Supplied information:
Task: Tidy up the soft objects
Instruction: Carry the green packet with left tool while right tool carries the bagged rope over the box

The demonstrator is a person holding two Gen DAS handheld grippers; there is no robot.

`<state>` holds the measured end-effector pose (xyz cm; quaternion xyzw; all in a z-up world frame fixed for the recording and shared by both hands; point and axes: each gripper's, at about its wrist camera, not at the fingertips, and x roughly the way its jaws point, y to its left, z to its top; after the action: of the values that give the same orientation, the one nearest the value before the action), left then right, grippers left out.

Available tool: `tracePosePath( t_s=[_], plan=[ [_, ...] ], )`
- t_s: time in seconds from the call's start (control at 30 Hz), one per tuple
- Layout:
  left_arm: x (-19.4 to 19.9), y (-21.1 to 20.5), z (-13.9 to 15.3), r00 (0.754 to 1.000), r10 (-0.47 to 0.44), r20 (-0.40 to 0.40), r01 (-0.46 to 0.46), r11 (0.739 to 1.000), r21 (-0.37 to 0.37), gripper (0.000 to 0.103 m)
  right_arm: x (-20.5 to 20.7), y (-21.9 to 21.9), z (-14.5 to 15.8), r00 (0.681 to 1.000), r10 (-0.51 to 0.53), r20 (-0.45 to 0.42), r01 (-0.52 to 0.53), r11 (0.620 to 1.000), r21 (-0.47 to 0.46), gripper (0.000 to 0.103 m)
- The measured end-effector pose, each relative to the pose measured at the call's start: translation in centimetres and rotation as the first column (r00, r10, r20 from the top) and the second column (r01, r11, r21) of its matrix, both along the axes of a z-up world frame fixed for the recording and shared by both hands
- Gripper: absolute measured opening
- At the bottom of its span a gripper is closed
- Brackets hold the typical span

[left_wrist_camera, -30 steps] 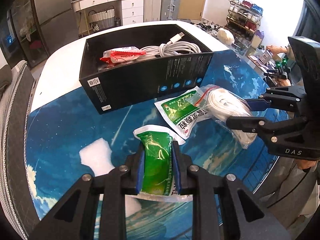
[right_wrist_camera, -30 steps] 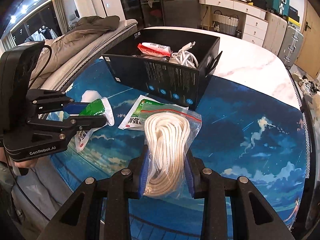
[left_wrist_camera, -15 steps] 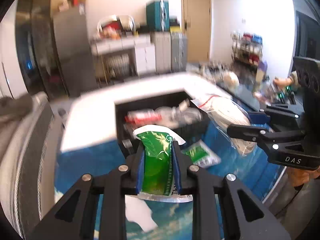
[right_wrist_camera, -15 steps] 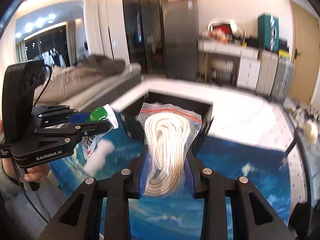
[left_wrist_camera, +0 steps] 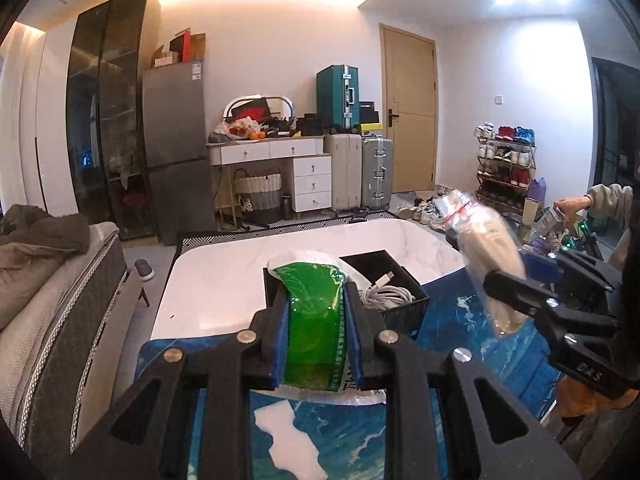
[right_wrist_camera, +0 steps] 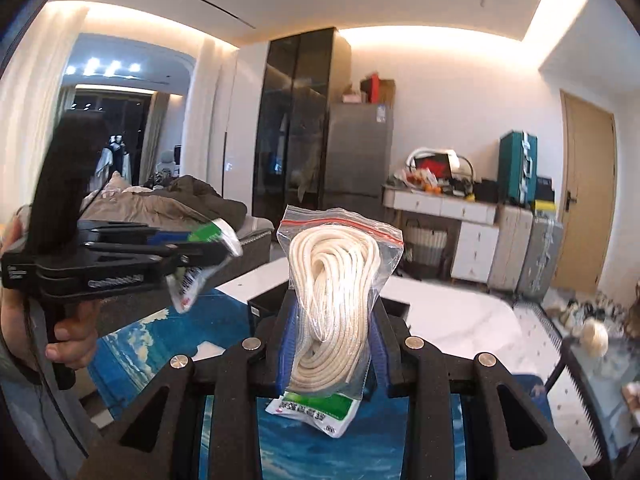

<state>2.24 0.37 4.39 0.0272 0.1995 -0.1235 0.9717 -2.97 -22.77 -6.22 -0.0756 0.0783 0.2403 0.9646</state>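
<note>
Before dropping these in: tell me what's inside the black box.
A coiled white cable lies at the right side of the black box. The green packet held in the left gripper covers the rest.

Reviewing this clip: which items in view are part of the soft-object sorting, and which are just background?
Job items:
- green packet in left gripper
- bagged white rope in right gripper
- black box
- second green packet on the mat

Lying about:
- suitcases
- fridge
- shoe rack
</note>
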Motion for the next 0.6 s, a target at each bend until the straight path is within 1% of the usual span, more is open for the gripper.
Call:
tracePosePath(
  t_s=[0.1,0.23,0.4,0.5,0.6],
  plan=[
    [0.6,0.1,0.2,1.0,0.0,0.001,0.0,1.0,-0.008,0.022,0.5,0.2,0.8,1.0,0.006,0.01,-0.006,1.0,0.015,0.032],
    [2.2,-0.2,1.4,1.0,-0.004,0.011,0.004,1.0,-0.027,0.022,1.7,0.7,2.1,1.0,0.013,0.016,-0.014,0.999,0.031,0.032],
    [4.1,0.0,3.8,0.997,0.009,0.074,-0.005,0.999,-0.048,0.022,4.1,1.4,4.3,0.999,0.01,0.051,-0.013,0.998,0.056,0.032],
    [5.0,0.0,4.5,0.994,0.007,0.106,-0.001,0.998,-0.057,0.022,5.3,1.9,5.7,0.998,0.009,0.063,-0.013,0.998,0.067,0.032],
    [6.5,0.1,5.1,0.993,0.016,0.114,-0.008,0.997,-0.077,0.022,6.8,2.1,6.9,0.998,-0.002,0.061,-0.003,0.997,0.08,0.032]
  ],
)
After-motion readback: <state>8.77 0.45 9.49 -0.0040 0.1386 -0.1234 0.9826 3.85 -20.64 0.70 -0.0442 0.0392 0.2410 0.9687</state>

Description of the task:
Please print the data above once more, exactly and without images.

Answer area:
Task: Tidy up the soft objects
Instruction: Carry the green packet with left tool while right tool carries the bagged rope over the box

The demonstrator is a person holding two Gen DAS handheld grippers; there is no robot.

`<state>` holds the measured end-effector pose (xyz cm; quaternion xyzw; all in a z-up world frame fixed for the recording and shared by both hands; point and axes: each gripper's, at about its wrist camera, not at the fingertips, and x roughly the way its jaws point, y to its left, z to its top; after the action: of the values that give the same orientation, the one nearest the value before the action), left then right, grippers left out.

Available tool: `tracePosePath( t_s=[_], plan=[ [_, ...] ], )`
- t_s: time in seconds from the call's start (control at 30 Hz), one per tuple
- Layout:
  left_arm: x (-19.4 to 19.9), y (-21.1 to 20.5), z (-13.9 to 15.3), r00 (0.754 to 1.000), r10 (-0.47 to 0.44), r20 (-0.40 to 0.40), r01 (-0.46 to 0.46), r11 (0.739 to 1.000), r21 (-0.37 to 0.37), gripper (0.000 to 0.103 m)
  right_arm: x (-20.5 to 20.7), y (-21.9 to 21.9), z (-14.5 to 15.8), r00 (0.681 to 1.000), r10 (-0.51 to 0.53), r20 (-0.45 to 0.42), r01 (-0.52 to 0.53), r11 (0.620 to 1.000), r21 (-0.47 to 0.46), gripper (0.000 to 0.103 m)
- The measured end-effector pose, each relative to the pose measured at the call's start: translation in centimetres and rotation as the first column (r00, r10, r20 from the top) and the second column (r01, r11, r21) of its matrix, both along the axes of a z-up world frame fixed for the recording and shared by both hands
- Gripper: absolute measured opening
- At the bottom of its span a gripper is closed
- Brackets hold the typical span

[left_wrist_camera, -30 steps] 
[right_wrist_camera, -30 steps] 
[left_wrist_camera, -15 steps] 
[right_wrist_camera, -15 steps] 
[left_wrist_camera, +0 steps] 
[right_wrist_camera, +0 steps] 

<state>2.24 0.37 4.39 0.0272 0.1995 -0.1235 0.9717 -2.97 -22.77 -6.22 -0.0756 0.0783 0.2403 0.9646</state>
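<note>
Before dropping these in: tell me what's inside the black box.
A coiled white cable lies at the right side of the black box. The green packet held in the left gripper covers the rest.

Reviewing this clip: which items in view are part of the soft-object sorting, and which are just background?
Job items:
- green packet in left gripper
- bagged white rope in right gripper
- black box
- second green packet on the mat

Lying about:
- suitcases
- fridge
- shoe rack
</note>
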Motion for the next 0.6 s, a target at each bend until the straight path is within 1% of the usual span, more is open for the gripper.
Call:
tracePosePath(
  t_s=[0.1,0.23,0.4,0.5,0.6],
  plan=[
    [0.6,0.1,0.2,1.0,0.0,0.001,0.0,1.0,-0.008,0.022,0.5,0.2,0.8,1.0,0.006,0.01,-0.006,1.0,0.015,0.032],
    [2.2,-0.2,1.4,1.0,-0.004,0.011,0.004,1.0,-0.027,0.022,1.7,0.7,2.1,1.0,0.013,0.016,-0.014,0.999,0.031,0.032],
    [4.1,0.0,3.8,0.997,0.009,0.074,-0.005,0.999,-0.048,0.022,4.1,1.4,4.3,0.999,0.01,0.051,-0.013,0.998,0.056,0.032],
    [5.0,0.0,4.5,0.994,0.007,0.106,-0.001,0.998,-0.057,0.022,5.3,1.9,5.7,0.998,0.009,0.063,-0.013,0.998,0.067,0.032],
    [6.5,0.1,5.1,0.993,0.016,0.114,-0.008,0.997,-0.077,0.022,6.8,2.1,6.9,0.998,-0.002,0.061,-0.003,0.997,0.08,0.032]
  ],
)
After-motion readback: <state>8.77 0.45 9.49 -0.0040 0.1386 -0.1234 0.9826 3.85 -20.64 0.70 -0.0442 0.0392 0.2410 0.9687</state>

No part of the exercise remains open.